Un champ de tension différentielle
L’intelligibilité est au prix de dichotomies. Il n’y a de pertinence qu’à travers la différence. Mais ces dichotomies doivent à leur tour être relativisées. Car elles n'existent, concrètement, nulle part à l’état pur. Il s’agit plutôt d’essences ou de concepts-polaires au service d’une typologie différentielle créatrice, dialectiquement, d’intelligibilité.

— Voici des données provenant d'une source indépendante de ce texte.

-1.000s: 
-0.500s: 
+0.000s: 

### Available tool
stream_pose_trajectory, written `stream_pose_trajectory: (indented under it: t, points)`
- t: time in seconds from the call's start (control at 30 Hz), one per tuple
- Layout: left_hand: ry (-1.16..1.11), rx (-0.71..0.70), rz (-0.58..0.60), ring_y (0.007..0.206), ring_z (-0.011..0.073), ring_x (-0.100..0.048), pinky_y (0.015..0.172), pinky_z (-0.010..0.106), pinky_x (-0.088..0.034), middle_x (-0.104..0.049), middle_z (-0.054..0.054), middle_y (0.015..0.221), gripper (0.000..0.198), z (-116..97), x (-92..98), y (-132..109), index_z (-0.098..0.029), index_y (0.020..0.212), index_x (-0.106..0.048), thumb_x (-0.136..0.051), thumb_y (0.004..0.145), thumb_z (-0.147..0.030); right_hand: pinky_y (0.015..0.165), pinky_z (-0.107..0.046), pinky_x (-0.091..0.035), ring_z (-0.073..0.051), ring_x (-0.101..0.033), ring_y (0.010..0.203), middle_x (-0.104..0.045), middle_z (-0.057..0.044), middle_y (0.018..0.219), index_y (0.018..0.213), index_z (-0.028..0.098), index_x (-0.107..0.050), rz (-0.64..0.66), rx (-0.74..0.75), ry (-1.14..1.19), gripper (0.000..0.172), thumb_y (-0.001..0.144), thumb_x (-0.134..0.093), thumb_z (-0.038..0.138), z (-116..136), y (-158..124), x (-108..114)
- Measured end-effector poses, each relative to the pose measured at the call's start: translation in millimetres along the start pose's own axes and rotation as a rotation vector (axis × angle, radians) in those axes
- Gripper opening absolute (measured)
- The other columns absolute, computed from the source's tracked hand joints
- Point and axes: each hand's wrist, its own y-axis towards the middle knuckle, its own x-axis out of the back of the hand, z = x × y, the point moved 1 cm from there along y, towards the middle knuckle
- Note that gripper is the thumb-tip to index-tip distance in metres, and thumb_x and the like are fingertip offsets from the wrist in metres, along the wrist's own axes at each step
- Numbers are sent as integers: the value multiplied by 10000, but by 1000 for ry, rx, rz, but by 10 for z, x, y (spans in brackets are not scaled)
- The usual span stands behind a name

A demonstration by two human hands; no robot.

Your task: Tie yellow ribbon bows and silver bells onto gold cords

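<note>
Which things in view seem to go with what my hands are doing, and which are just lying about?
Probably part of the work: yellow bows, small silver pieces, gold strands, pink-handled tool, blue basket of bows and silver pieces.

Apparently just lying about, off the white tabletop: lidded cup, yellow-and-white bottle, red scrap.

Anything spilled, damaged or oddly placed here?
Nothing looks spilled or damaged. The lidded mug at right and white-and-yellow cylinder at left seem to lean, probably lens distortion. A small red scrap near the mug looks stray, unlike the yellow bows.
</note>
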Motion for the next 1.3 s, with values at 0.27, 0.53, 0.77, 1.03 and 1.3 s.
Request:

L’indifférence est stérile et insignifiante. L’indifférence tend vers le sens zéro. Le sens est fils de la différence. On peut même affirmer d’emblée que plus est forte la différence, plus fort est le sens. En même temps c’est le sens qui provoque inlassablement la différence. Sans lui, dans la nature, régnerait l’absolue équivalence.

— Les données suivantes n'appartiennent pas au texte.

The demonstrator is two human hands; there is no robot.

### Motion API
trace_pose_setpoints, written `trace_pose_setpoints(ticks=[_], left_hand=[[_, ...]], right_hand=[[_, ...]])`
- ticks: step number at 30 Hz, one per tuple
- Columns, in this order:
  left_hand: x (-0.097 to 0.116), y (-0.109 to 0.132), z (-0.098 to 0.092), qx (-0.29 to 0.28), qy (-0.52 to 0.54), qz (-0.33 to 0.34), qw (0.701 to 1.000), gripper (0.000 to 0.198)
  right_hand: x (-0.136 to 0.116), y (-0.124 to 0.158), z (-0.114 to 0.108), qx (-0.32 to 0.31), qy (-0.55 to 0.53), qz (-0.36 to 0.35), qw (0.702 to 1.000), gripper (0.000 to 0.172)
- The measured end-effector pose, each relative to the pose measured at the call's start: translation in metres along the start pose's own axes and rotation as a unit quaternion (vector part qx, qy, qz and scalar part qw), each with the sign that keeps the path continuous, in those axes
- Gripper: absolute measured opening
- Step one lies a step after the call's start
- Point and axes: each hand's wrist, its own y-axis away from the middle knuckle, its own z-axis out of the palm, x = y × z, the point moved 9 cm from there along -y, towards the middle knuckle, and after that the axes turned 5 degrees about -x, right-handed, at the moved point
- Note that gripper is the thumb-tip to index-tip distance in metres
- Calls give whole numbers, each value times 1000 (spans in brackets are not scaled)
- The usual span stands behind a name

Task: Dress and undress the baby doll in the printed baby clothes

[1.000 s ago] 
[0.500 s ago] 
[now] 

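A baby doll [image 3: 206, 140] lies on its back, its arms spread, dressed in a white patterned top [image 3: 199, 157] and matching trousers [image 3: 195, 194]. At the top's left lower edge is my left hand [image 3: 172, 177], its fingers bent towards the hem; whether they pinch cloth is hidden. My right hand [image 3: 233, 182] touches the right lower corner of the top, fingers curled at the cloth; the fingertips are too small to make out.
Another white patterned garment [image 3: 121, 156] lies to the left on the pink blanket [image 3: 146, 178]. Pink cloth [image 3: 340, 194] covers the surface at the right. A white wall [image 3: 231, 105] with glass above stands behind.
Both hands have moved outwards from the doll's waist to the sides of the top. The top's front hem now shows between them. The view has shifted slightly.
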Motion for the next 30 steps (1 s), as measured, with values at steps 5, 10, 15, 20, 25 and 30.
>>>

La protestation du sens est identiquement la protestation de la différence. Là où ça ne proteste plus, il n’y a plus de sens. C’est le règne de l’indifférence. C’est en traversant la différence que l’humain se décide.

Affrontement de deux dynamiques contraires. L'une centripète, celle de l'identité, de l'unité, de l'in-différence... L'autre centrifuge, celle de la différence, de la multiplicité, de l'urgence de prendre parti...

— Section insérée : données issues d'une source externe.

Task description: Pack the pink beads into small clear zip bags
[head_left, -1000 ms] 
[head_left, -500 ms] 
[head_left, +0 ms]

Il n’y a pas de valeur qui ne soit fondamentalement exigence de différence. Que serait, en effet, le Bien en soi, le Vrai en soi, le Beau en soi, le Juste en soi... s’il n’y avait pas en face, antagoniste provocateur, le mal, le faux, le laid, l’injuste ?
Une telle dynamique trouve en fait sa raison du côté de la systémique. C'est-à-dire dans différence de potentiel entre une source chaude et un puits froid.